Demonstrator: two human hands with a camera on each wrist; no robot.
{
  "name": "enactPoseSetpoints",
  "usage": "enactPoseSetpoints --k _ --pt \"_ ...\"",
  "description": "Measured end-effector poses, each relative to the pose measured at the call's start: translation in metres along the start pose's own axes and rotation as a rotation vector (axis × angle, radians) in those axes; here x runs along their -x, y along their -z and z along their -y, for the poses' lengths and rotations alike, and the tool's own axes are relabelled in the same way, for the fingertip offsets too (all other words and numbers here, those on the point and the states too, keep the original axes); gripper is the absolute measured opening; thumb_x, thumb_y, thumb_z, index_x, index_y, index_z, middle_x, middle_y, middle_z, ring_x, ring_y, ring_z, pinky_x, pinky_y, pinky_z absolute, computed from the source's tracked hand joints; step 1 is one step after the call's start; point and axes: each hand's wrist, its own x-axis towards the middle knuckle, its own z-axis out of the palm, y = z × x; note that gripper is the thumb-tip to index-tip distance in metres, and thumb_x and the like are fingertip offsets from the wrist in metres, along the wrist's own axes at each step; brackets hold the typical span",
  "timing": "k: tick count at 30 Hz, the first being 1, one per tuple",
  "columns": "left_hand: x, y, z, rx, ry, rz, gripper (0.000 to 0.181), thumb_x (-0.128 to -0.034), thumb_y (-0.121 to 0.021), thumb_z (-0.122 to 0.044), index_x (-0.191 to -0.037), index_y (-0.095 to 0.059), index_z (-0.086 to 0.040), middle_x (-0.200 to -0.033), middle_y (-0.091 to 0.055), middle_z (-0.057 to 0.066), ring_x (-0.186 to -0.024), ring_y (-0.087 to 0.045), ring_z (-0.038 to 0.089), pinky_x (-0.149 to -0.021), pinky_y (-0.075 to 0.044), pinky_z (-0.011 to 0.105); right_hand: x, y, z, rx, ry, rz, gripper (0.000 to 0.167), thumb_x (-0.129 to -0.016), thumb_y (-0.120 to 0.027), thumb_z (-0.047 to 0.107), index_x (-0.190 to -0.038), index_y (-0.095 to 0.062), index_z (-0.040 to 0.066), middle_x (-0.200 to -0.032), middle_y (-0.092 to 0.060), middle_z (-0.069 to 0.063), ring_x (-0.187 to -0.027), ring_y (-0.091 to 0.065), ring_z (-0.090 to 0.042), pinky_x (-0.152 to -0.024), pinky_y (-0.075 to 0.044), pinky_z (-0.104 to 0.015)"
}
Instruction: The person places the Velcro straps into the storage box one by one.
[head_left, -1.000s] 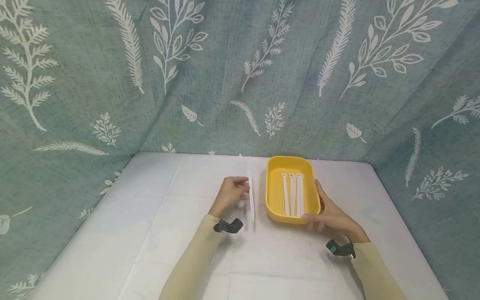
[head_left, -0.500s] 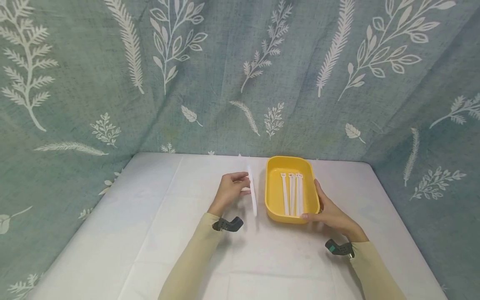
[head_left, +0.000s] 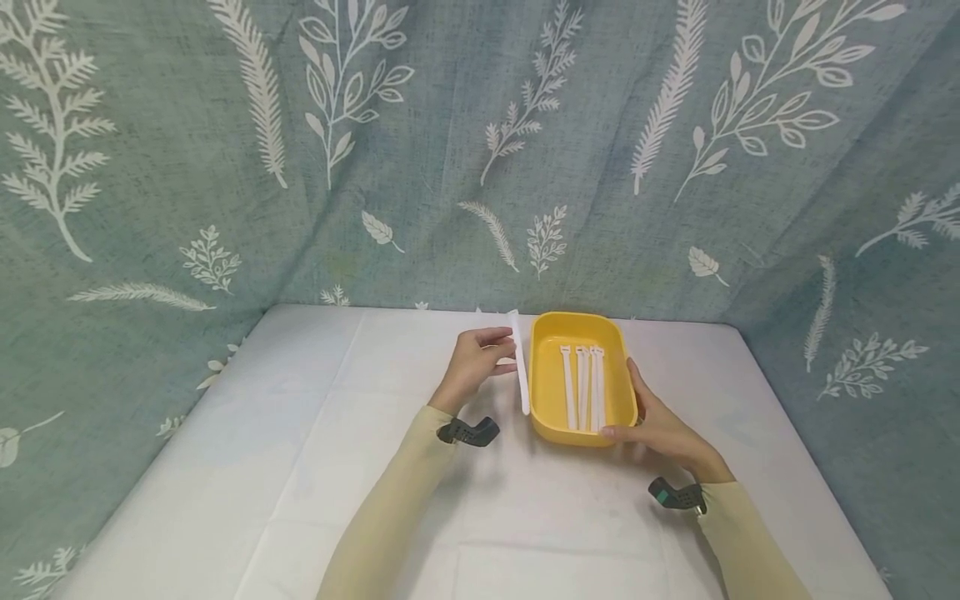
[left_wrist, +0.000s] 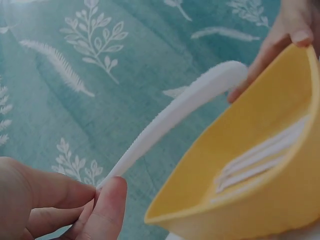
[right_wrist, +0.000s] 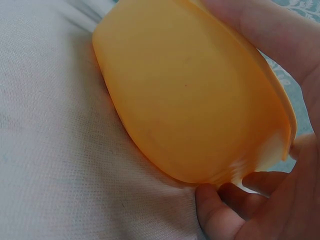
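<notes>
My left hand (head_left: 477,360) pinches a white hook-and-loop cable tie (head_left: 521,367) between thumb and fingers, just left of a yellow tray (head_left: 537,417). In the left wrist view the cable tie (left_wrist: 170,117) curves up from the fingertips, its edge fuzzy, apart from the tray wall. Several more white cable ties (head_left: 570,392) lie lengthwise inside the tray, with their slotted heads toward the far end. My right hand (head_left: 660,425) grips the tray's near right corner, thumb at the rim. The right wrist view has its fingers curled against the tray's outer wall (right_wrist: 185,100).
A white cloth (head_left: 360,467) covers the table. Behind and along both sides hangs a green-blue curtain (head_left: 435,167) with white leaf prints, close past the tray's far end. Each wrist wears a black camera band (head_left: 468,431).
My left hand has moved right and slightly farther away with the cable tie, bringing it close to the tray's left side. The right hand and tray stay almost where they were.
</notes>
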Motion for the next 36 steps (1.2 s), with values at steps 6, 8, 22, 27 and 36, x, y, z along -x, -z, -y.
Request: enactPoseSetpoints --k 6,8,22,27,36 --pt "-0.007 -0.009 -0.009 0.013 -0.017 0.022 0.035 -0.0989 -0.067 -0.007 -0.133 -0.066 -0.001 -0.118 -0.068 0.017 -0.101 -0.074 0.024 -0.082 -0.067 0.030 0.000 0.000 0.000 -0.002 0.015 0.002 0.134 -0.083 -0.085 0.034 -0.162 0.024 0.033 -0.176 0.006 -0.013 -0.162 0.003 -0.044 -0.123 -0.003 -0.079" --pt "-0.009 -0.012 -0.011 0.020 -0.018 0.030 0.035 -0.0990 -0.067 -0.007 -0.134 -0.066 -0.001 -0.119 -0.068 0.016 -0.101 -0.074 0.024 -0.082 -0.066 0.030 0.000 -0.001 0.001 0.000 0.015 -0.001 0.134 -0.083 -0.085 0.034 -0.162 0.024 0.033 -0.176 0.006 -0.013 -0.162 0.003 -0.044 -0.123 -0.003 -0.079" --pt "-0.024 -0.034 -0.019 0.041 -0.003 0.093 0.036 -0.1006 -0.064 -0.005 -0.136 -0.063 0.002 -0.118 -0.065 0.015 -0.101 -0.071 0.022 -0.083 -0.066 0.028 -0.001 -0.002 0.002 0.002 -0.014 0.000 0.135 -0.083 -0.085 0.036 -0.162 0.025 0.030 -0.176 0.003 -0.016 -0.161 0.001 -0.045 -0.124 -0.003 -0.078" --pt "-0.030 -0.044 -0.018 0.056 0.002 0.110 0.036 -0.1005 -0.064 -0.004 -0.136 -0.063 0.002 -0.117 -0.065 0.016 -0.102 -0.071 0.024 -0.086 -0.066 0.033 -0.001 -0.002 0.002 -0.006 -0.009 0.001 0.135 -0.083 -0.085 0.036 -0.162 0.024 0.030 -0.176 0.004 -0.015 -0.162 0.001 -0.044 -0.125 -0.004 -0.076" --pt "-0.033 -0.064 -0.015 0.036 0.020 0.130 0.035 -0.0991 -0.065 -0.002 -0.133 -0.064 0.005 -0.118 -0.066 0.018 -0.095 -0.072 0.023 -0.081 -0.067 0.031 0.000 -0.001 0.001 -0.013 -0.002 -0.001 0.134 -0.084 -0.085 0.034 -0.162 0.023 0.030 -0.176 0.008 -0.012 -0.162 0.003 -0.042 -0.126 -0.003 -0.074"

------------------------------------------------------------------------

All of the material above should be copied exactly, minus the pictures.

— Result for this exercise —
Demonstrator: two human hands with a camera on each wrist; no robot.
{
  "name": "enactPoseSetpoints",
  "usage": "enactPoseSetpoints --k _ --pt \"_ ...\"",
  "description": "Measured end-effector poses, each relative to the pose measured at the call's start: translation in metres along the start pose's own axes and rotation as a rotation vector (axis × angle, radians) in those axes; here x runs along their -x, y along their -z and z along their -y, for the poses' lengths and rotations alike, and the tool's own axes are relabelled in the same way, for the fingertip offsets too (all other words and numbers here, those on the point and the states too, keep the original axes); gripper is the absolute measured opening; thumb_x, thumb_y, thumb_z, index_x, index_y, index_z, middle_x, middle_y, middle_z, ring_x, ring_y, ring_z, pinky_x, pinky_y, pinky_z absolute, computed from the source's tracked hand joints; step 1 is one step after the call's start; point and axes: each hand's wrist, its own x-axis towards the middle knuckle, its own z-axis out of the palm, y = z × x; note that gripper is the thumb-tip to index-tip distance in metres, and thumb_x and the like are fingertip offsets from the wrist in metres, along the wrist's own axes at each step; brackets hold the typical span",
  "timing": "k: tick count at 30 Hz, the first being 1, one per tuple",
  "columns": "left_hand: x, y, z, rx, ry, rz, gripper (0.000 to 0.181), thumb_x (-0.128 to -0.034), thumb_y (-0.121 to 0.021), thumb_z (-0.122 to 0.044), index_x (-0.191 to -0.037), index_y (-0.095 to 0.059), index_z (-0.086 to 0.040), middle_x (-0.200 to -0.033), middle_y (-0.091 to 0.055), middle_z (-0.057 to 0.066), ring_x (-0.186 to -0.024), ring_y (-0.087 to 0.045), ring_z (-0.038 to 0.089), pinky_x (-0.149 to -0.021), pinky_y (-0.075 to 0.044), pinky_z (-0.011 to 0.105); right_hand: x, y, z, rx, ry, rz, gripper (0.000 to 0.167), thumb_x (-0.129 to -0.016), thumb_y (-0.120 to 0.027), thumb_z (-0.047 to 0.107), index_x (-0.190 to -0.038), index_y (-0.095 to 0.062), index_z (-0.040 to 0.066), middle_x (-0.200 to -0.032), middle_y (-0.092 to 0.060), middle_z (-0.069 to 0.063), ring_x (-0.187 to -0.027), ring_y (-0.091 to 0.065), ring_z (-0.090 to 0.042), pinky_x (-0.152 to -0.024), pinky_y (-0.075 to 0.044), pinky_z (-0.104 to 0.015)"
}
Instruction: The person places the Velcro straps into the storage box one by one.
[head_left, -1.000s] 
[head_left, -0.500s] 
[head_left, +0.000s] 
[left_wrist, +0.000s] 
[right_wrist, +0.000s] 
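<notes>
My left hand (head_left: 477,360) pinches a white hook-and-loop cable tie (head_left: 521,367) between thumb and fingers, just left of a yellow tray (head_left: 537,417). In the left wrist view the cable tie (left_wrist: 170,117) curves up from the fingertips, its edge fuzzy, apart from the tray wall. Several more white cable ties (head_left: 570,392) lie lengthwise inside the tray, with their slotted heads toward the far end. My right hand (head_left: 660,425) grips the tray's near right corner, thumb at the rim. The right wrist view has its fingers curled against the tray's outer wall (right_wrist: 185,100).
A white cloth (head_left: 360,467) covers the table. Behind and along both sides hangs a green-blue curtain (head_left: 435,167) with white leaf prints, close past the tray's far end. Each wrist wears a black camera band (head_left: 468,431).
My left hand has moved right and slightly farther away with the cable tie, bringing it close to the tray's left side. The right hand and tray stay almost where they were.
</notes>
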Motion for the next 36 steps (1.2 s), with values at steps 6, 8, 22, 27 and 36, x, y, z along -x, -z, -y.
Request: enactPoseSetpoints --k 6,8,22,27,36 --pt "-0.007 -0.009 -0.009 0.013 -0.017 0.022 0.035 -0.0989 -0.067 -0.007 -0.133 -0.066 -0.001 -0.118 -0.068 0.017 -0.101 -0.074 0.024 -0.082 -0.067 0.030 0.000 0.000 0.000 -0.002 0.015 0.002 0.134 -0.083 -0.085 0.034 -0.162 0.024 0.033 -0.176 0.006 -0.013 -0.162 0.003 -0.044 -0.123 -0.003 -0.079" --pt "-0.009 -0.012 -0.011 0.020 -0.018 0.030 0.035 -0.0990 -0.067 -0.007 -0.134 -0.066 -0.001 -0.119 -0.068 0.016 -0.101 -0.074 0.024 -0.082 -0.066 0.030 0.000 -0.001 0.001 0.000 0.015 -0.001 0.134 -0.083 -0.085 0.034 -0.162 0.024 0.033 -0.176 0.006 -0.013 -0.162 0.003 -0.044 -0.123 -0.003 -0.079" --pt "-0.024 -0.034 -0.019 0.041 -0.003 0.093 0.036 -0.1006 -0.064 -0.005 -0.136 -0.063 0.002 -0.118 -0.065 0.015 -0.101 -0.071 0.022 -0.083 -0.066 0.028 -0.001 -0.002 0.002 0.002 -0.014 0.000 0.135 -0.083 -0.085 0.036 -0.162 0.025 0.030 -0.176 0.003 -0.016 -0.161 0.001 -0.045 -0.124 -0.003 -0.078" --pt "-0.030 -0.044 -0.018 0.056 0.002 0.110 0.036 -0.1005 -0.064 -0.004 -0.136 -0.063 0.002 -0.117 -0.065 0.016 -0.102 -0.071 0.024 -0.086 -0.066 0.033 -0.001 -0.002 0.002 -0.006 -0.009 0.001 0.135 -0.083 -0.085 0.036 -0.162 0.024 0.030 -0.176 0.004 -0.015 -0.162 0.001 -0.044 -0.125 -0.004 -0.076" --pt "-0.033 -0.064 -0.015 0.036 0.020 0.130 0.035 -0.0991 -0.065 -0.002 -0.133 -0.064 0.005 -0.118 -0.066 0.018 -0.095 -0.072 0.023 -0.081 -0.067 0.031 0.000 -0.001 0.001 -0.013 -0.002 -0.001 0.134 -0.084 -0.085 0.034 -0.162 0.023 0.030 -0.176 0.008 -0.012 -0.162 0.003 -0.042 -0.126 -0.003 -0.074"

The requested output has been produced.